__Work task__:
Lines with "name": copy each one from the listing below.

Dataset content Start Marker

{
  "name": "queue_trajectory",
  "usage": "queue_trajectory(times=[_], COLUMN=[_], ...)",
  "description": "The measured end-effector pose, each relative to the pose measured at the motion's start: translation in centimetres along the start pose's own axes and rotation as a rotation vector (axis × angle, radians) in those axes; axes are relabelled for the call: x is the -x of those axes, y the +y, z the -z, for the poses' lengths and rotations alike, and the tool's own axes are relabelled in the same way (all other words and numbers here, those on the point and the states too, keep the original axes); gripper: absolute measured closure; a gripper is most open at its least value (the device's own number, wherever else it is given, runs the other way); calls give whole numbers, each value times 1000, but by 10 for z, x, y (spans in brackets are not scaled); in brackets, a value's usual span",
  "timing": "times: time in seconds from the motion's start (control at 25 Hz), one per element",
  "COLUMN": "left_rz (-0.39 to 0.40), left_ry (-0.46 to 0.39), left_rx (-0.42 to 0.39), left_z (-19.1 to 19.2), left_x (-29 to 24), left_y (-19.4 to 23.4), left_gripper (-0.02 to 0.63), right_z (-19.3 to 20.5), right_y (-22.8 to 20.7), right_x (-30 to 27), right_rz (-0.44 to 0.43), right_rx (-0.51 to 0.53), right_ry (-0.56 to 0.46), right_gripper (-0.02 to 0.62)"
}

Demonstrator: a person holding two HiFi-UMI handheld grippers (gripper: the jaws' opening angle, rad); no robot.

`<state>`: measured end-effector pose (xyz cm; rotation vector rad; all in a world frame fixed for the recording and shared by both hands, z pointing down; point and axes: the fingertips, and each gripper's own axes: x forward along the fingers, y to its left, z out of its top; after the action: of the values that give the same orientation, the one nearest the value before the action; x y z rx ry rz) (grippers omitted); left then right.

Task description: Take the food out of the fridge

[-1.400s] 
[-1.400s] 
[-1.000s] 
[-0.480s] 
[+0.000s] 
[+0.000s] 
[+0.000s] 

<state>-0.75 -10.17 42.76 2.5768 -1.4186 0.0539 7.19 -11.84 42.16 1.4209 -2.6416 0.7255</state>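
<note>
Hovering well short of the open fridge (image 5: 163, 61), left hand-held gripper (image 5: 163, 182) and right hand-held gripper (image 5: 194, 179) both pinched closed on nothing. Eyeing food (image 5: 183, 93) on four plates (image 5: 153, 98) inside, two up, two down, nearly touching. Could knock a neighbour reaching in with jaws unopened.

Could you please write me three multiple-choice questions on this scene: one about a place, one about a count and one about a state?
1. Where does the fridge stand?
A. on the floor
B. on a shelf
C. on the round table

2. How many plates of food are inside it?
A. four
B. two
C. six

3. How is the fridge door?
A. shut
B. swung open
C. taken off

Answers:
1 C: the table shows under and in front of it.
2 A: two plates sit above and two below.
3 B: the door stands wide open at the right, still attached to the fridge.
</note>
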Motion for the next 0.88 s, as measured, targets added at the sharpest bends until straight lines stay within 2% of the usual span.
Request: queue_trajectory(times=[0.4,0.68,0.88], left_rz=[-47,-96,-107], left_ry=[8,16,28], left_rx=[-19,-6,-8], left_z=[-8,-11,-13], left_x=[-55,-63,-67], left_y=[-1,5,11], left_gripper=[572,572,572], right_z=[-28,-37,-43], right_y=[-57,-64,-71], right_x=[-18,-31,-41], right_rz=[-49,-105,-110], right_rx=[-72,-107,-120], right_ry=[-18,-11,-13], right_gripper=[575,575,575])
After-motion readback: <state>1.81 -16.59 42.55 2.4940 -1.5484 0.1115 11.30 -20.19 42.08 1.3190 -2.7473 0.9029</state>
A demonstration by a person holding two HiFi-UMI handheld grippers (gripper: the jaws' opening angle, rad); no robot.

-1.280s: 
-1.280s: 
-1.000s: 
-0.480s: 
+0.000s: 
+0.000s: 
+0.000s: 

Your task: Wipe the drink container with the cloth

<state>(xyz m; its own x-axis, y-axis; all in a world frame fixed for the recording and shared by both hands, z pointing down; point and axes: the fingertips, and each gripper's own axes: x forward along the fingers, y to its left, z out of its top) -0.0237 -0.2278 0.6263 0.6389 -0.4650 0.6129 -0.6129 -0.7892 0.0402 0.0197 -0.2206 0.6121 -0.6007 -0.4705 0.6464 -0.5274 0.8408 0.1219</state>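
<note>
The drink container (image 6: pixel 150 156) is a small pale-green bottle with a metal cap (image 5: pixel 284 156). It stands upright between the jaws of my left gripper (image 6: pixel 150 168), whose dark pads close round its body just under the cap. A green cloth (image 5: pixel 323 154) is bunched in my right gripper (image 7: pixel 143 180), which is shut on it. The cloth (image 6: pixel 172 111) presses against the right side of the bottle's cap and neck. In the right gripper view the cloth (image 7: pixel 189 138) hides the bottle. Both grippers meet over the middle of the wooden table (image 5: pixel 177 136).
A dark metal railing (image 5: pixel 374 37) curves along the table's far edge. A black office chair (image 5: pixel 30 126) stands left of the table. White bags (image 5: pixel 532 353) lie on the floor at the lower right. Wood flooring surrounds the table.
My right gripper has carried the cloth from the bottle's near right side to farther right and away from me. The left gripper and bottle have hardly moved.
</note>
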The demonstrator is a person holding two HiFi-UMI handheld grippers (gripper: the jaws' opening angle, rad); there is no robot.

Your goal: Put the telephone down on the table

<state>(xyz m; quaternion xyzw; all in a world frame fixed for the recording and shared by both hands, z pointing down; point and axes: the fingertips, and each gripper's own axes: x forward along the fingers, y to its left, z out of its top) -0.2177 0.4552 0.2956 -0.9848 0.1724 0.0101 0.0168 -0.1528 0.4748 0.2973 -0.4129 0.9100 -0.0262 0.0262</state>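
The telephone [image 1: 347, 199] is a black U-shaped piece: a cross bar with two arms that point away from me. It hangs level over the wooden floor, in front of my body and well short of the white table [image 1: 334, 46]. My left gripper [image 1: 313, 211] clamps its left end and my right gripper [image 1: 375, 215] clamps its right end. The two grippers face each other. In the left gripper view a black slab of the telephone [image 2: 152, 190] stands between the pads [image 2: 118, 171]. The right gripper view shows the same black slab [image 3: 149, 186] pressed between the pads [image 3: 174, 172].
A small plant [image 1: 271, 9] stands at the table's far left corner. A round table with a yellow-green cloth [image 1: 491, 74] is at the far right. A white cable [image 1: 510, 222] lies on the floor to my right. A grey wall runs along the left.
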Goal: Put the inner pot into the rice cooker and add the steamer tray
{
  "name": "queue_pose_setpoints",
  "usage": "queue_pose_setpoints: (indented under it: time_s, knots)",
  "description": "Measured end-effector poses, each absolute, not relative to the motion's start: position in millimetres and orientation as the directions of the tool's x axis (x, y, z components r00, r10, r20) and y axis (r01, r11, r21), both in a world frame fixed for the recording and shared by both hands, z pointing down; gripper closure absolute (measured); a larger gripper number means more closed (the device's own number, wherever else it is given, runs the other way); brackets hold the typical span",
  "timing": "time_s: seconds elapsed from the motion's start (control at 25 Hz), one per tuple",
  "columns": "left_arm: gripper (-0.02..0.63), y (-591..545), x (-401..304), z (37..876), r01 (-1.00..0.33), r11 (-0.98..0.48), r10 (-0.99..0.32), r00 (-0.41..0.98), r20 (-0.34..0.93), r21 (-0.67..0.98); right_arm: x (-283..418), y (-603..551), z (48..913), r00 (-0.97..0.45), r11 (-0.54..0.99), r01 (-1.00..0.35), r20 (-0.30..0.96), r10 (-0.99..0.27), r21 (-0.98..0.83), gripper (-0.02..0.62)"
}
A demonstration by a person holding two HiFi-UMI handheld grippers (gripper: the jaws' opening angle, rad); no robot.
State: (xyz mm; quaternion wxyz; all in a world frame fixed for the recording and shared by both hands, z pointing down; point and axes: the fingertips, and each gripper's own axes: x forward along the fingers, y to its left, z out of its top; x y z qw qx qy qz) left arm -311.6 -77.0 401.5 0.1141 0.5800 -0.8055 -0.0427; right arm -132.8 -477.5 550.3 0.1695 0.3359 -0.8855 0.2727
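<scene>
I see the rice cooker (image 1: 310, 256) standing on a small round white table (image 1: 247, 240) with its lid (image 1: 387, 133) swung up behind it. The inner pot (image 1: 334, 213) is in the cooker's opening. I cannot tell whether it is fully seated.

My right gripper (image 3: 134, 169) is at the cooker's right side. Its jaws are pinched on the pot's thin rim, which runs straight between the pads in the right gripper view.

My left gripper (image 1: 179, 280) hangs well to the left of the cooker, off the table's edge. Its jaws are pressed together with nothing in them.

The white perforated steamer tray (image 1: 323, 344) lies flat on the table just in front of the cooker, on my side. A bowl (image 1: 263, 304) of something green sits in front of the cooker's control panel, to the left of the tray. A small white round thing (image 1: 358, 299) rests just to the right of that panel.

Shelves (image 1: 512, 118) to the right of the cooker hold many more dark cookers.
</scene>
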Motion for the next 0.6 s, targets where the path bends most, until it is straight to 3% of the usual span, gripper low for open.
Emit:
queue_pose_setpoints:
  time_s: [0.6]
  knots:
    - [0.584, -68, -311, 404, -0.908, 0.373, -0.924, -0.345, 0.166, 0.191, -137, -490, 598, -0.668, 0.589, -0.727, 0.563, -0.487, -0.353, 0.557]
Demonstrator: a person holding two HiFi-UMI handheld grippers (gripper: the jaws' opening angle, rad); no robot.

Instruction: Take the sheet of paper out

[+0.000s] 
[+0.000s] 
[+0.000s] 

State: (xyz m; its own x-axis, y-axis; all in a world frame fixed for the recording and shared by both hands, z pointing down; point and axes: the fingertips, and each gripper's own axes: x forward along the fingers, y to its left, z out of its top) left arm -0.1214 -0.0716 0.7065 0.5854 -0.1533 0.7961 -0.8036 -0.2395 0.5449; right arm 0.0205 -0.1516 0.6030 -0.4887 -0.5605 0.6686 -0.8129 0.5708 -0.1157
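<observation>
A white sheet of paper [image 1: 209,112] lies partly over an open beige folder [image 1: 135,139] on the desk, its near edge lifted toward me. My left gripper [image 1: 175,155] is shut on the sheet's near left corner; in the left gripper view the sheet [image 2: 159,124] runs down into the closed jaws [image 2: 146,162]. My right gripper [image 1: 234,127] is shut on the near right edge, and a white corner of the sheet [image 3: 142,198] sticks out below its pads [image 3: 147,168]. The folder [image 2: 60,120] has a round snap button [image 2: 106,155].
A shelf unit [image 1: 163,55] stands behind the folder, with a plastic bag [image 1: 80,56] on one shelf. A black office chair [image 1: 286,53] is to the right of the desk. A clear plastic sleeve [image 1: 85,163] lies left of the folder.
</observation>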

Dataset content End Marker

__Answer for the task__:
  "name": "queue_trajectory",
  "name": "queue_pose_setpoints",

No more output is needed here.